LAUSD students will start school in less than two weeks, and like last spring, classes will be online. But this time, there will likely be more structure due to a tentative agreement between the teachers union and the district.
The plan calls for a 30-hour school week, attendance-taking, and time for student and family counseling.
The teachers union still needs to approve the plan. They’re scheduled to vote on it next week.
KCRW talks about this with two LAUSD teachers. Arian White teaches fourth grade at Baldwin Hills Elementary. Cynthia Castillo teaches high school English language development at Rise School of Business in South LA.
Castillo says it’s tough to accept virtual learning, but understands that it’s necessary right now.
“This has been a logistical nightmare, and there's no perfect solution for everybody. And the best thing we can do is try to be flexible and try to be understanding and … navigate this new world that we're in right now.”
White says that as virtual learning continues, some younger students might need supervision, which could open up jobs. He says local governments could step in and provide such jobs.
White says students won’t be required to sit in front of a screen for all 30 hours a week, but it can still be challenging for those in lower grades. “How do you get 4 to 6 year olds to sit in front of a screen?”

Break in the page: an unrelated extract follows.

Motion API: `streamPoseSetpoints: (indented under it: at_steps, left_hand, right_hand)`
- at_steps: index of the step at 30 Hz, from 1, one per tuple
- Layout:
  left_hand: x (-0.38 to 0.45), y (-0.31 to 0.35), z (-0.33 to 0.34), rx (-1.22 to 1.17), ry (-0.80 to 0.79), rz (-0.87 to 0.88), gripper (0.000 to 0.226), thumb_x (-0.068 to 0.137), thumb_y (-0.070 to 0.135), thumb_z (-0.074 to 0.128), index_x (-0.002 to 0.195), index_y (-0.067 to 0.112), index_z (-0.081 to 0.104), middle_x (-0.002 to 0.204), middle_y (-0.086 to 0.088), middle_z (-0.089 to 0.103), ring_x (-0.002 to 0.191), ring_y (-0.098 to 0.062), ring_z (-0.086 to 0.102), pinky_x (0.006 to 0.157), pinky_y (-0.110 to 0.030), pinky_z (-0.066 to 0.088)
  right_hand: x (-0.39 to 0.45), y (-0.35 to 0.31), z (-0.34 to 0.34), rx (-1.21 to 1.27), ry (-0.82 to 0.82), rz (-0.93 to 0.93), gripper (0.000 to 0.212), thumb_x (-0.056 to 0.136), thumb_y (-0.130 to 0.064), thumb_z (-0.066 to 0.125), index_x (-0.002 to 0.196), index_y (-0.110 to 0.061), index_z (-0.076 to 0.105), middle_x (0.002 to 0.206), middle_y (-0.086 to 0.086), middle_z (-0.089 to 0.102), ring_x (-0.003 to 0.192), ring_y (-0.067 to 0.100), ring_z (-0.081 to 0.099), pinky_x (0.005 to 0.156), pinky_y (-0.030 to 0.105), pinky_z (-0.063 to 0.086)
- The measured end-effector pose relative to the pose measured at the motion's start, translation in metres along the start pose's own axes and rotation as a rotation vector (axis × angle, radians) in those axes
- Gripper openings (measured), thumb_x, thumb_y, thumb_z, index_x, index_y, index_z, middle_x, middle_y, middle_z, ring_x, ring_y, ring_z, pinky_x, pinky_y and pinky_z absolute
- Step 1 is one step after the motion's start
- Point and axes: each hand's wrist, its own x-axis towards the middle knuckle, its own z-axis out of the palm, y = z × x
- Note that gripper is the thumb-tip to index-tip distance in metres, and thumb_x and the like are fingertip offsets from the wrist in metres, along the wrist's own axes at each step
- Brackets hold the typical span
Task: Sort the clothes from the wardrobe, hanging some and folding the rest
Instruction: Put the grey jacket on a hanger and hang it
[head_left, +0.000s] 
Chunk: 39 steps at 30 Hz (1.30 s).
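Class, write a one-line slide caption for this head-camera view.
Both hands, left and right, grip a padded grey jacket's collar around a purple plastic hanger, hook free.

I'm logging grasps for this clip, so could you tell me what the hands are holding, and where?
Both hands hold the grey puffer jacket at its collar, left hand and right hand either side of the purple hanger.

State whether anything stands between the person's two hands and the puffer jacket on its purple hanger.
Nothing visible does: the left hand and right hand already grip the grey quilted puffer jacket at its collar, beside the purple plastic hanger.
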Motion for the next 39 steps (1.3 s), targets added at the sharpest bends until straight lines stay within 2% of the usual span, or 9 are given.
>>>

When it comes to mandatory attendance taking, Castillo says that might be challenging for some of her students who’ve found jobs during the pandemic. They’re helping support their families and might not be able to attend every class.
Castillo plans to survey her students to see what’s going on in their lives, so she can develop curriculums that will benefit them.
For students to become independent and accountable, White says establishing expectations will be important. And parents must be responsible too.
“I had situations where parents were giving their students answers in the middle of class. So this year, starting off, I'm going to say, ‘Okay, these are the expectations.’ And say to parents, ‘You want to treat this [like] we're trying to engender independence. You want to treat this as though the child is independent.’”
Castillo says she’ll have to work with limited resources outside of the classroom and will go without her typical tools, such as sticky notepads and whiteboards.
“I'm going to be using those [virtual] background wallpapers to represent my personality and what I'm about,” Castillo says. “I hope to get my students to do the same, especially since some of them may not want to show where they're living. I have ideas [on how to ease] that concern so I can hopefully see their faces and not just a black screen with their name.”